• [Your objective]
Lines from the beginning of the data through the line containing "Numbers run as" are to be copied exactly, with no other line included.

• [Data section]
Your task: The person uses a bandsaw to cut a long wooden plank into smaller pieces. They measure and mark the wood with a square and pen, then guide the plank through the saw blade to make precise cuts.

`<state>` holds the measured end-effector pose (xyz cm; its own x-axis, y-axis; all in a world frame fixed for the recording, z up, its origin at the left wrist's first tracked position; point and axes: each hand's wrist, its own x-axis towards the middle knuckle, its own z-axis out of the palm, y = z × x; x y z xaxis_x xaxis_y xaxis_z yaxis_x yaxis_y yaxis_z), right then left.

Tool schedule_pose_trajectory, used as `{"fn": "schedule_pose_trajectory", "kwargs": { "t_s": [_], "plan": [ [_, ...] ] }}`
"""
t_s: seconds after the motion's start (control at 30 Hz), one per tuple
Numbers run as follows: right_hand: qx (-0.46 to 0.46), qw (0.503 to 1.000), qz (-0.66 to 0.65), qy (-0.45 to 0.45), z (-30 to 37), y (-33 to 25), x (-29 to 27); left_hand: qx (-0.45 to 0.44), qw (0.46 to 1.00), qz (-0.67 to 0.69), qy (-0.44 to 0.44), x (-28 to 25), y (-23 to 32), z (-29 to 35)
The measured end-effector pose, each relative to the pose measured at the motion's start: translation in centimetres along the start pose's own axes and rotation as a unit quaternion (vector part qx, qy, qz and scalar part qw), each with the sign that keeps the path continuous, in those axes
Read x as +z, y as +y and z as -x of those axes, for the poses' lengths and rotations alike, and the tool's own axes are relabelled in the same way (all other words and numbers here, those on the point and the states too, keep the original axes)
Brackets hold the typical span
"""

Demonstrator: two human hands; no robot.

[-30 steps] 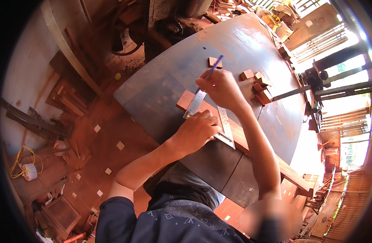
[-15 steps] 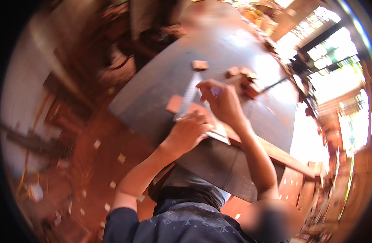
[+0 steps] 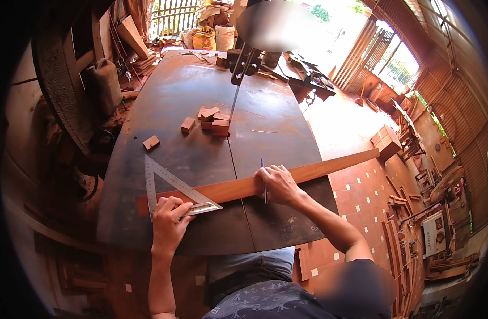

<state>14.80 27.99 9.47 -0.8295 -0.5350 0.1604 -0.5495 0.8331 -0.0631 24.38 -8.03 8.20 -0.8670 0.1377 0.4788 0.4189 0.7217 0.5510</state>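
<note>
A long reddish wooden strip lies across the near part of a dark metal saw table, and its right end juts past the table edge. My left hand is closed on a metal triangular set square, which lies across the strip's left end. Further right, my right hand rests on the strip with its fingers bent. A blue pen is held in it, pointing up and away from me. The undersides of the right fingers are hidden.
Ahead, an upright bandsaw blade meets the table slot beneath a dark guide. Several small wood blocks lie left of the blade, and one single block sits nearer. Lumber lies on the tiled floor at right.
My view has swung round and sharpened. My right hand has left the set square's side and come down on the strip to the right, still with the pen. My left hand stays on the set square.
</note>
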Motion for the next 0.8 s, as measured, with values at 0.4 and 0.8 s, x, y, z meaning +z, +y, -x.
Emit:
{"fn": "schedule_pose_trajectory", "kwargs": {
  "t_s": [0.4, 0.8],
  "plan": [
    [-0.126, 0.982, -0.11, 0.085, 2.2, -1.7, 1.8, 0.036, 0.999, -0.016, 0.006, 0.6, 1.4, 4.1],
    [-0.104, 0.984, -0.12, 0.086, 2.0, -2.5, 1.1, 0.04, 0.998, -0.023, 0.038, 1.4, -1.1, 4.6]
  ]
}}
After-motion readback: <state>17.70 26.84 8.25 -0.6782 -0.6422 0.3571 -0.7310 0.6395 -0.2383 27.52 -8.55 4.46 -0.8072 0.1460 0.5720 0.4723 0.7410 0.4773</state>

• [Output of the exercise]
Your task: The person uses a bandsaw to cut a long wooden plank into smaller pieces. They measure and mark the wood with a square and pen, then guide the plank through the saw blade to make precise cuts.

`<state>` holds the measured end-effector pose (xyz cm; its own x-axis, y-axis; all in a world frame fixed for the recording, z up, its origin at the left wrist's first tracked position; point and axes: each hand's wrist, its own x-axis towards the middle knuckle, its own z-axis out of the palm, y = z × x; x y z xaxis_x xaxis_y xaxis_z yaxis_x yaxis_y yaxis_z), right then left.

Tool schedule_pose_trajectory, used as `{"fn": "schedule_pose_trajectory", "kwargs": { "t_s": [_], "plan": [ [_, ...] ] }}`
"""
t_s: seconds after the motion's start (control at 30 Hz), one per tuple
Numbers run as follows: right_hand: qx (-0.46 to 0.46), qw (0.503 to 1.000), qz (-0.66 to 0.65), qy (-0.45 to 0.45), z (-30 to 37), y (-33 to 25), x (-29 to 27); left_hand: qx (-0.45 to 0.44), qw (0.46 to 1.00), qz (-0.67 to 0.69), qy (-0.44 to 0.44), x (-28 to 25), y (-23 to 32), z (-29 to 35)

No additional output is expected for this exercise.